* **Task objective**: Using the records below, count the lines containing "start" and give only the total.

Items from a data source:
==*==

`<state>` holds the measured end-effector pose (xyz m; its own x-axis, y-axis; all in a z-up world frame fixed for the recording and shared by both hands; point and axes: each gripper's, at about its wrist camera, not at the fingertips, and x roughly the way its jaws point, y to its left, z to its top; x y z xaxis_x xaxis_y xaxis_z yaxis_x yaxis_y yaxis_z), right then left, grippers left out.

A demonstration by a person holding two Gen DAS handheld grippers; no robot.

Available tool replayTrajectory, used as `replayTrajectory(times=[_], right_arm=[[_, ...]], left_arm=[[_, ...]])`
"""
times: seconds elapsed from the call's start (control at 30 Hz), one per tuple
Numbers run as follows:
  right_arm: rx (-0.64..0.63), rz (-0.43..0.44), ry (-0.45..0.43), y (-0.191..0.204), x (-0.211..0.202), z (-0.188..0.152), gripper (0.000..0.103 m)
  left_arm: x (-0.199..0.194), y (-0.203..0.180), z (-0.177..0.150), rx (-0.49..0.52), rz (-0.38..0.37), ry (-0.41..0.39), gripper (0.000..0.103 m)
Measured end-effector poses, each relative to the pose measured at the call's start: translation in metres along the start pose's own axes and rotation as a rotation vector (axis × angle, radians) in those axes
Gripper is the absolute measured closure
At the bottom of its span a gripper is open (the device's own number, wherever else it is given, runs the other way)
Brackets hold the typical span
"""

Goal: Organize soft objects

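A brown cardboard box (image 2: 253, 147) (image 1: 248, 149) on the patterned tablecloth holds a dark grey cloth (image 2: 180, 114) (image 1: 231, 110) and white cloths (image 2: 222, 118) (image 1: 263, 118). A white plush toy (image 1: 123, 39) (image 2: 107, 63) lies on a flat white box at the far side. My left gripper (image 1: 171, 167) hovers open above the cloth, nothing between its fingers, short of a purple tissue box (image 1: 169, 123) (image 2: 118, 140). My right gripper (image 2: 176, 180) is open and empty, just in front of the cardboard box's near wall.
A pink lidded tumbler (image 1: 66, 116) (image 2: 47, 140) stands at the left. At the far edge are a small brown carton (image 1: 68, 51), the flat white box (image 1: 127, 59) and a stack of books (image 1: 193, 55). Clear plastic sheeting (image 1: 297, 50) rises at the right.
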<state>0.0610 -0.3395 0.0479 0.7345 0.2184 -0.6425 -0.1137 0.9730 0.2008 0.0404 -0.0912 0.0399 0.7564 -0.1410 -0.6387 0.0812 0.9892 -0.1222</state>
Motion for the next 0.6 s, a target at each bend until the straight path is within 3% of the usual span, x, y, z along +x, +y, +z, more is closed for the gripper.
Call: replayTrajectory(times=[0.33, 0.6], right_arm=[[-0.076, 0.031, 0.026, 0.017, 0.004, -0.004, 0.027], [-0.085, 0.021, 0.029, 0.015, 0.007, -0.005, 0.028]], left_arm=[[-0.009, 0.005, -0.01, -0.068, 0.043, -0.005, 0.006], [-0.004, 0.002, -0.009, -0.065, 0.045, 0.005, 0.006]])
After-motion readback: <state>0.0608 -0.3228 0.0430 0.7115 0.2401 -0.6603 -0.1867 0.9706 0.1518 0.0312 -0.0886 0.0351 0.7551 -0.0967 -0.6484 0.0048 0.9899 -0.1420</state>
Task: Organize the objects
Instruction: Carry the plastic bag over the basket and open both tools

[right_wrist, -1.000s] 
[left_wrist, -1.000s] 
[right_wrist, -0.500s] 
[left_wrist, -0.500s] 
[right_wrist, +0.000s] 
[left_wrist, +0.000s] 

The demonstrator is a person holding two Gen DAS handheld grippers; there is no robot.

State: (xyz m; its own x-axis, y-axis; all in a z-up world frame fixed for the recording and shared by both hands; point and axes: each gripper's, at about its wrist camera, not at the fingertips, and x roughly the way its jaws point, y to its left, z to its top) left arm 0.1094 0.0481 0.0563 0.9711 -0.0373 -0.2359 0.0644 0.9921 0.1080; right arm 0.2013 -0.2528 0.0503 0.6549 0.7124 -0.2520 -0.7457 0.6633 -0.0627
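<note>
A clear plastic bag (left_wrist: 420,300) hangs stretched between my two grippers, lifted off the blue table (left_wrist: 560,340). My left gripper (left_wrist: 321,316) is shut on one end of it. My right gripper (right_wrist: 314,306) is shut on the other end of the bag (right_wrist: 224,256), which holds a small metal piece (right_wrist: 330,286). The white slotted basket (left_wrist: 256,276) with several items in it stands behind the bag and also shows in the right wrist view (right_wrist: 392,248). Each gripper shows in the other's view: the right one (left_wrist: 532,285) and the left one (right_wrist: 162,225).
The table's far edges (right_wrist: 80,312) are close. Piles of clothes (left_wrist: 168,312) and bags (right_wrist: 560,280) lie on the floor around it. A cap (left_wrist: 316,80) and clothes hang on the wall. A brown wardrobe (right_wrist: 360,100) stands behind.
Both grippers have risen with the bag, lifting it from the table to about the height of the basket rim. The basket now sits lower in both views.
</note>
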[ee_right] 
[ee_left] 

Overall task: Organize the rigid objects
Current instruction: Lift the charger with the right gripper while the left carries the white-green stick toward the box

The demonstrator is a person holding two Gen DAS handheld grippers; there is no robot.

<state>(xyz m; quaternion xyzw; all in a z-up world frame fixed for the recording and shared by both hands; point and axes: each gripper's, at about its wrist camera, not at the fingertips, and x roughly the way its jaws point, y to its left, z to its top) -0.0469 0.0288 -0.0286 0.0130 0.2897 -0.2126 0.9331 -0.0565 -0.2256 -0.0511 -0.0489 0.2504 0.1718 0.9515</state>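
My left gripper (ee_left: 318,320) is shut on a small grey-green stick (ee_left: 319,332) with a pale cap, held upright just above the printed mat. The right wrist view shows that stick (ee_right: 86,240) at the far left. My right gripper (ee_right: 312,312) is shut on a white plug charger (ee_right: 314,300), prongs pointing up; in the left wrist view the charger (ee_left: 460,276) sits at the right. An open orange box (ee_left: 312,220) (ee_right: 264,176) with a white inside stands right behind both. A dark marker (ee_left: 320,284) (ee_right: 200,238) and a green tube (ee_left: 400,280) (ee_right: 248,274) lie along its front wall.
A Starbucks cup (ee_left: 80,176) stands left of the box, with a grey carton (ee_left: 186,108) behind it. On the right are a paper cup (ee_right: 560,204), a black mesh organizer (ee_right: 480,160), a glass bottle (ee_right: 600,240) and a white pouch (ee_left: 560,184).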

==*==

* **Answer**: 2